Reviewer Impressions

I couldn't understand the authors' argument for the change in security model. While it's clear that a different model would be needed for a web-based PACS system vs a traditional one, it's not clear from their description that an OAuth or two-factor system would adequately address an institution's security concerns; they didn't clarify how such a model would serve business requirements. A federated authentication or single signon scheme could be implemented for a PACS such as what they describe; however, this would not address any of the concerns an institution might have about how to administer sharing of image resources, which is one of the benefits that the authors are touting with this piece.

It was startling to encounter a plainly missing section of text; image anonymization is an important feature, but it is not described at all. That section of the paper ends with a colon, indicating that additional text was intended to be inserted but was not.

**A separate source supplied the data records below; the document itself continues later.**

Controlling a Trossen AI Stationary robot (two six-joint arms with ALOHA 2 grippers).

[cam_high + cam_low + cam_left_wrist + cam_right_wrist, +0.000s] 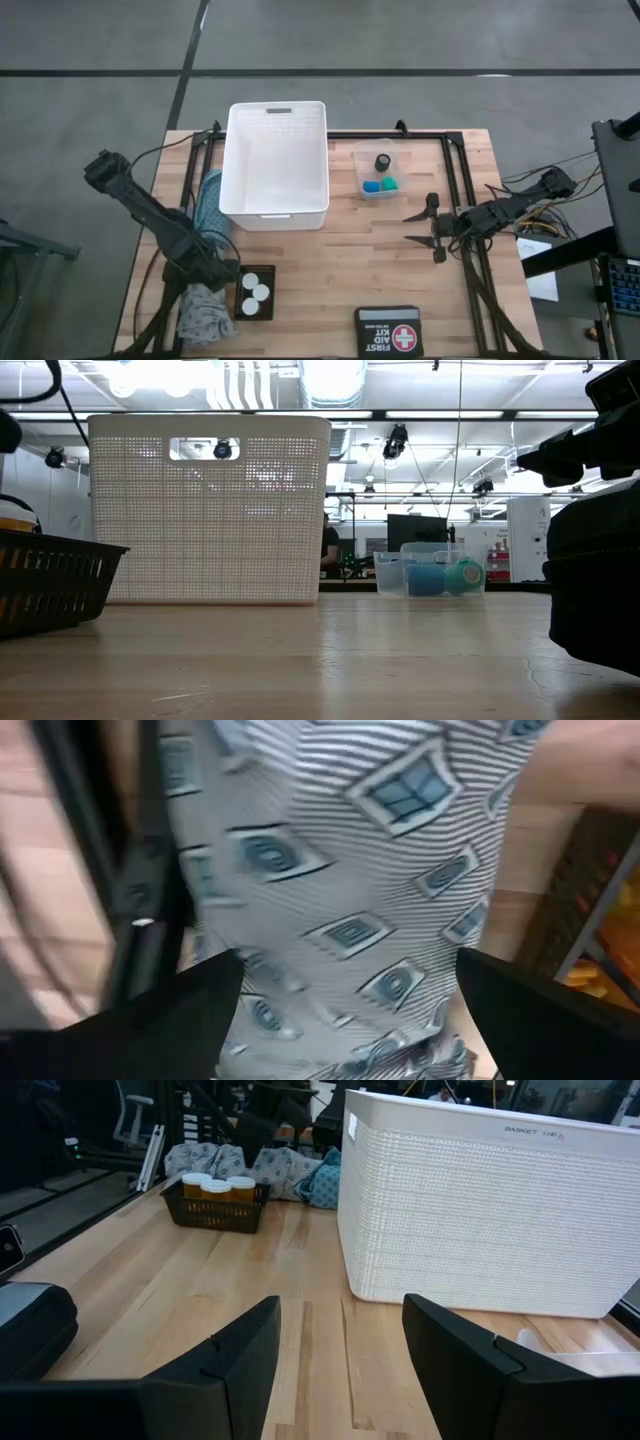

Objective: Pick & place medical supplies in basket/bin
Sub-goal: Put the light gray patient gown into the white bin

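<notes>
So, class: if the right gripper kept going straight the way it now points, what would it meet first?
Probably bare table: the right gripper aims between the white basket and the black tray of pill bottles; depth is unclear.

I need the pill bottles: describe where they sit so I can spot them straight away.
Start from the big white basket at the table's middle. Go toward the front-left corner, past the teal patterned cloth, to a small black slotted tray beside the left arm. The pill bottles stand upright in it: three white caps from above, orange bodies from the side, unlike the coloured pieces in the clear tub.

White slotted basket [275, 165] stands upright; patterned cloth [205, 310] lies crumpled beside it.
</notes>
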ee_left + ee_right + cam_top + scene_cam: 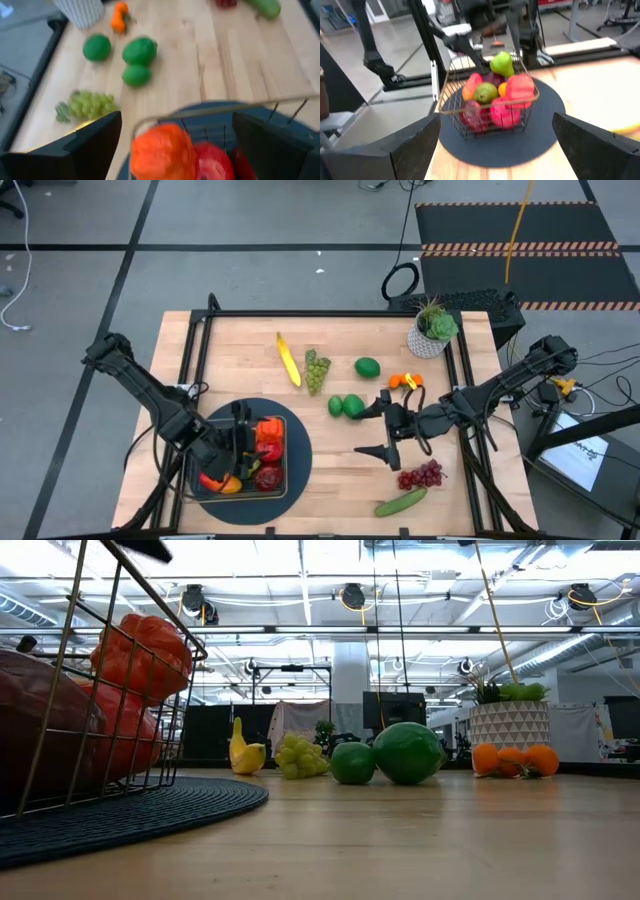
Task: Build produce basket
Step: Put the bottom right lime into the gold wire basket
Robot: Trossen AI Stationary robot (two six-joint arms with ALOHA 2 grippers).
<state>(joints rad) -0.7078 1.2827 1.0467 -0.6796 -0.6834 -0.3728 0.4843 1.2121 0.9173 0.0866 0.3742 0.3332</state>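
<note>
High view: the basket (250, 455) sits on a round dark mat (296, 442) near the front left corner of the worktop (330, 480), already part-filled with red and orange produce. The left hand (238, 442) hangs directly over it, placed for dropping items in. The right hand (385, 427) hovers mid-worktop, fingers spread and empty, near the two limes (346, 406), a likely next pick. Still loose: banana (289, 361), green grapes (317, 370), purple grapes (421, 475), cucumber (401, 502), oranges (402, 381). A potted plant (432, 330) stands at the back right.

Low view: the basket wall (110, 730) is cut off at the frame edge; no hand shows.

Left wrist view: the left hand's fingers (80, 150) stand wide apart, released, above an orange pepper (162, 152) in the basket. What it let go cannot be determined.

Right wrist view: the right hand's fingers (405, 150) stand wide, holding nothing, facing the basket (490, 107), which shows a pear (501, 64) on top. The left hand beyond the basket is hard to make out.
</note>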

The authors assertions about traditional PACS not having a variety of features that would be available in the proposed web-based system strike me as odd. I am somewhat familiar, at least, with two of the major mainstream PACS systems, specifically Philips iSite/IntelliSpace and the GE PACS product. Both of these use RDBMS, and have for many years. They have a number of features for dynamic loading of images in their (web-based!) clients; they can annotate images at the workstation and save those annotations as image metadata; the Philips PACS can use its Standard URL-Based Integration (SUBI) protocol to link directly to images in the PACS via web services. Because of all these factors, it seems to me that some of the authors criticisms of "traditional PACS" are misplaced.

That being said, I agree with their conclusion; in fact, the current state of PACS such as Philips' offering goes some way to support it. The Philips PACS (as of version 3.6, which has been available for many years as of this writing in 2015) already has a web-based GUI, including DICOM image viewing; has a RDBMS backend; is capable of using federated authentication; streams images to the workstation; handles bit overlays similar to the edge detection case proposed by the authors.

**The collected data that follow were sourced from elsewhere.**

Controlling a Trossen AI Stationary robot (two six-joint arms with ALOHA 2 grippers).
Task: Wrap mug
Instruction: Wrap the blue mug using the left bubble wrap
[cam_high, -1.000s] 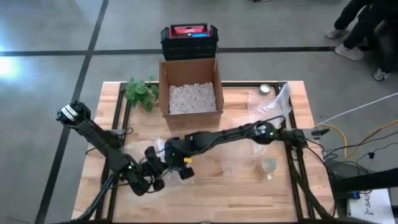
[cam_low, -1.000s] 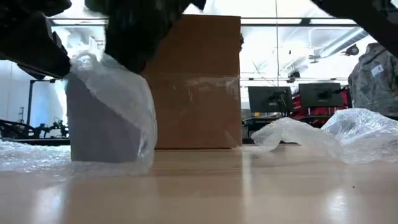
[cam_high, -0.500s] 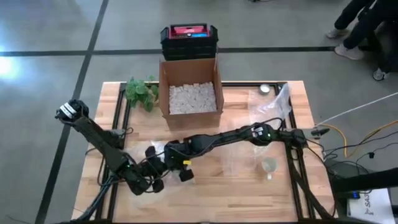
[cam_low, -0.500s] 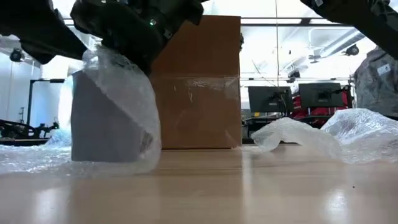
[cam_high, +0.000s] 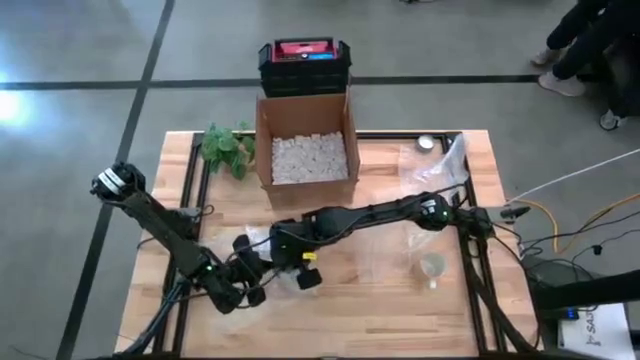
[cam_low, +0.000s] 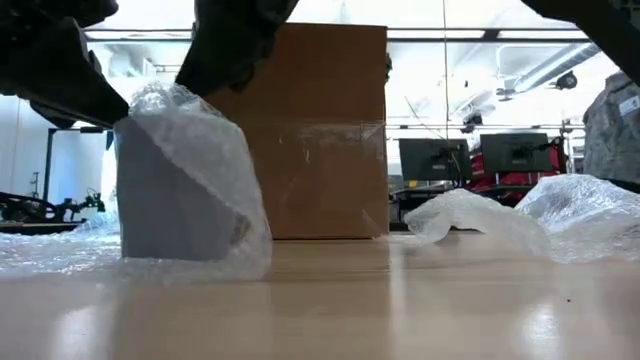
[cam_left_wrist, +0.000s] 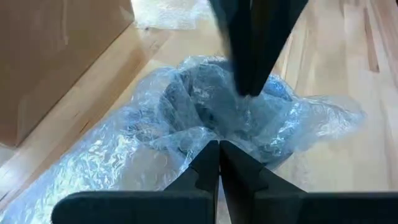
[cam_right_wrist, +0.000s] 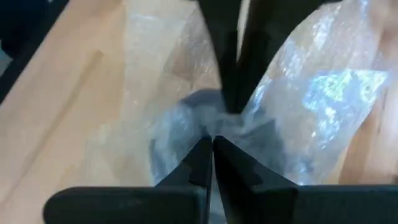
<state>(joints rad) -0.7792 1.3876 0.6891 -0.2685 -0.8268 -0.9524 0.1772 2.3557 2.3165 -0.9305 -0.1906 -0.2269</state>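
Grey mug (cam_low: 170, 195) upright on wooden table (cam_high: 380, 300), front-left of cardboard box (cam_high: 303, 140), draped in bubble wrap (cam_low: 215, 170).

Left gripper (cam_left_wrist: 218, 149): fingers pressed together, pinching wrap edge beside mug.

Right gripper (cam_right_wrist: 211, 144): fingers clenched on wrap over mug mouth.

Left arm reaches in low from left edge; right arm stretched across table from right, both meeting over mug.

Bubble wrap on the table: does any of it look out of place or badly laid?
Nothing looks damaged. The bubble wrap covers the mug loosely and trails onto the table, both grippers pinching it: left gripper, right gripper. A spare crumpled sheet lies apart, beside the cardboard box.
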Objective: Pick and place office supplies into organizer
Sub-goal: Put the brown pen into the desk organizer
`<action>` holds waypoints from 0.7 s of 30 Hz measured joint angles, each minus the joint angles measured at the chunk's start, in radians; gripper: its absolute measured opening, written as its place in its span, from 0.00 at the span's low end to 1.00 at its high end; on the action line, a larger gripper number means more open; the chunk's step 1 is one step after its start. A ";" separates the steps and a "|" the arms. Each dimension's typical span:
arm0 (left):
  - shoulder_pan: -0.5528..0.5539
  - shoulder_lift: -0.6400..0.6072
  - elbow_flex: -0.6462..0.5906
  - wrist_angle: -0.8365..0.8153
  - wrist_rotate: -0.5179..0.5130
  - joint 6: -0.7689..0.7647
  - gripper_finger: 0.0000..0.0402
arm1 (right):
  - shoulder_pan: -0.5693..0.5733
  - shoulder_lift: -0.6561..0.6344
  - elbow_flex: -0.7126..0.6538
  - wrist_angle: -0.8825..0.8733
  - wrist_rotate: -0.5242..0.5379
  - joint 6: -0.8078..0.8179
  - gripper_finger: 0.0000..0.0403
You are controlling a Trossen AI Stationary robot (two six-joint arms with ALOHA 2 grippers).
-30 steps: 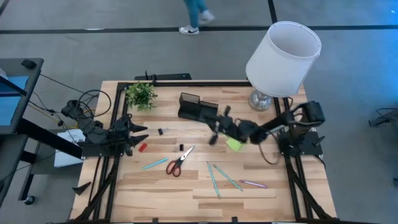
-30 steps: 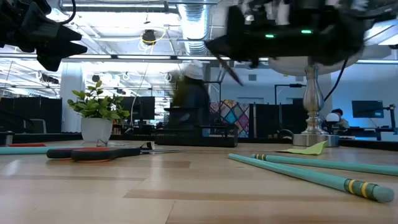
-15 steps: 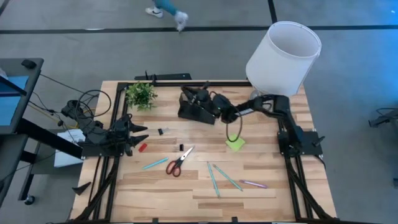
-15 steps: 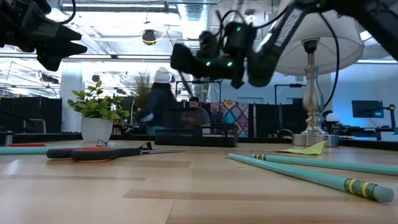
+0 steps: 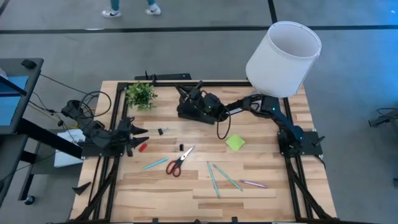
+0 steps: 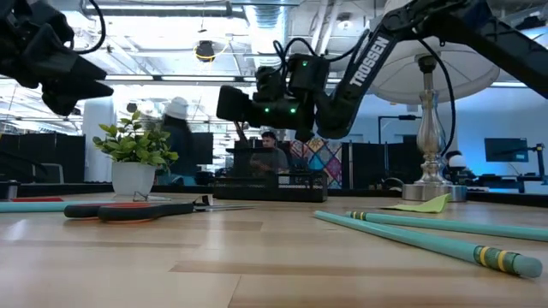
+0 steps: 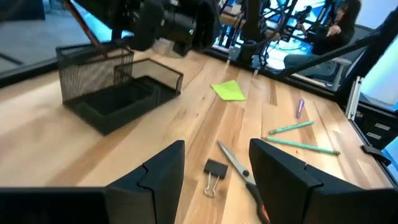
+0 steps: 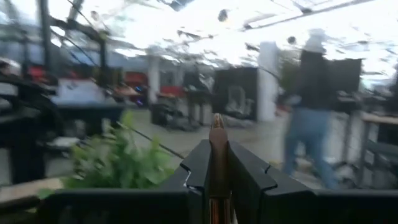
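Right claw (image 5: pixel 186 94) over organizer (image 5: pixel 198 109), clamped on brown pen (image 8: pixel 217 163); left claw (image 5: pixel 138 134) gaping, empty, at desk (image 5: pixel 186 180) edge.

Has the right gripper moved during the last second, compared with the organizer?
Yes. The right gripper travelled from beside the sticky-note pad to above the organizer, carrying a brown pen.

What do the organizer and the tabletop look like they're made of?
The organizer looks like black wire mesh, probably metal with a matte finish: light shows through the fine grid of its taller section. The table looks like light wood in butcher-block style: jointed planks with visible grain and a smooth, faintly glossy surface.
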 joint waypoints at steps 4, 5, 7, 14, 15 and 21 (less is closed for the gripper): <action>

I concur that it would be a major leap, though, for commercial offerings such as theirs to move to the cloud, and to using shareable URLs and authentication protocols such as OAuth. That being said, the authors of this article seem to regard the cloud as the inevitable final state of PACS; however, they do not seem to have a firm grasp on the technical bottlenecks that come with running a distributed PACS system. Even with a large amount of dedicated specialized hardware and high-speed LAN, a PACS can still be slow for a variety of reasons. I suspect that if the product these authors are offering gains traction in the market, they will be confronted with some technical headaches they had not foreseen, but that an experienced traditional PACS administrator would easily have predicted.

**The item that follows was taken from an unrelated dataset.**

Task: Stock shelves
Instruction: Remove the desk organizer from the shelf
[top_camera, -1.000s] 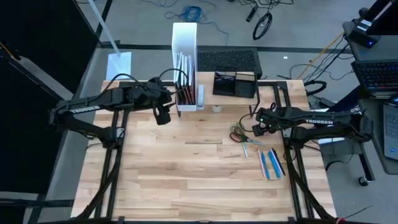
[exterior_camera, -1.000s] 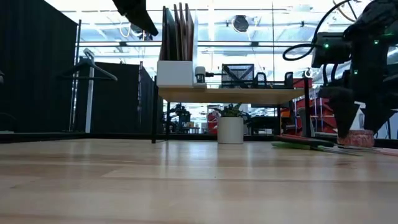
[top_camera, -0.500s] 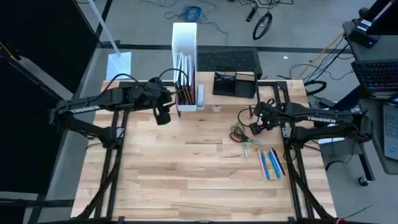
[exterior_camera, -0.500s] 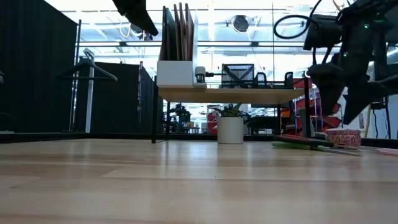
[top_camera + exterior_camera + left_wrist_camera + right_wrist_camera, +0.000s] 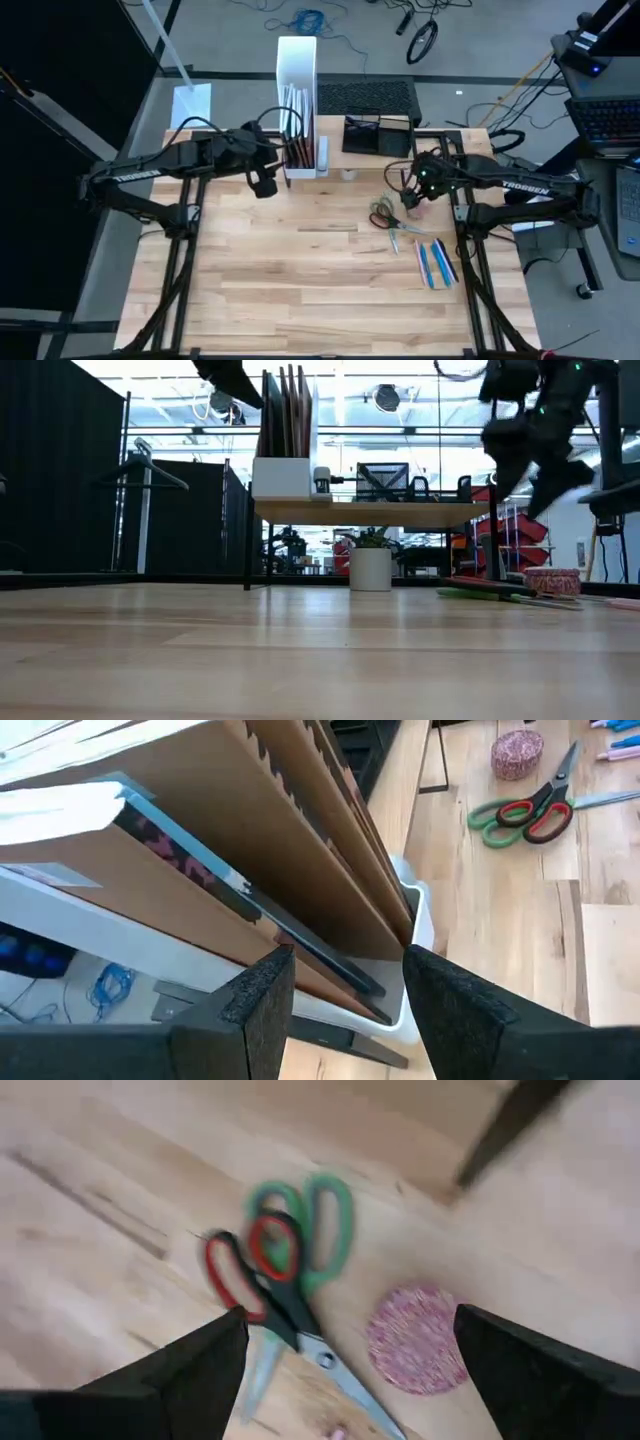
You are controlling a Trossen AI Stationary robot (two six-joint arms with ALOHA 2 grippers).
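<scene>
High view: the left hand (image 5: 263, 184) hovers beside a white file box (image 5: 297, 60) that stands at the left end of the shelves (image 5: 370, 513), a low riser with a light-wood top on thin black legs at the far edge of the table (image 5: 300, 290). In the left wrist view its two fingers (image 5: 262, 995) stand apart and hold nothing, framing the brown folders (image 5: 300, 850) in the box; the folders' tops run out of the picture. From above, much of the riser's top is covered by the box, a black tray (image 5: 376, 136) and the right arm. To the right, the right hand (image 5: 421, 186) hangs above two pairs of scissors (image 5: 385, 214), one with green handles, one with red, and a small round pink object (image 5: 414, 1339) too blurred to identify. In the right wrist view its fingers (image 5: 190, 1370) are spread wide and empty, clear of the table. Blue pens (image 5: 435, 263) lie nearer the front, on the right side.
</scene>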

Commentary from Other Reviewers

  • Could having PACS in a cloud environment will allow improved working conditions for the radiologists? A study that is done at night time here can be read by a day time radiologists across the globe in a timely manner.
  • Some vendors' PACS, such as Fuji Synapse PACS, offer a mobile solution in addition to the web-based client application. This requires certain criteria for installation. Notably, functionality of the application is more robust in the client than the mobile solution. In order to make the best possible diagnosis, radiologists need an application with a full set of tools and functionality.

References

  1. Parikh, A. & Mehta, N. (2015) PACS: next generation. Proc. SPIE 9418, Medical Imaging 2015: PACS and Imaging Informatics: Next Generation and Innovations. 9148(94180G), 1-8. doi: 10.1117/12.2081987. Retrieved via ILLiad Interlibrary Loan.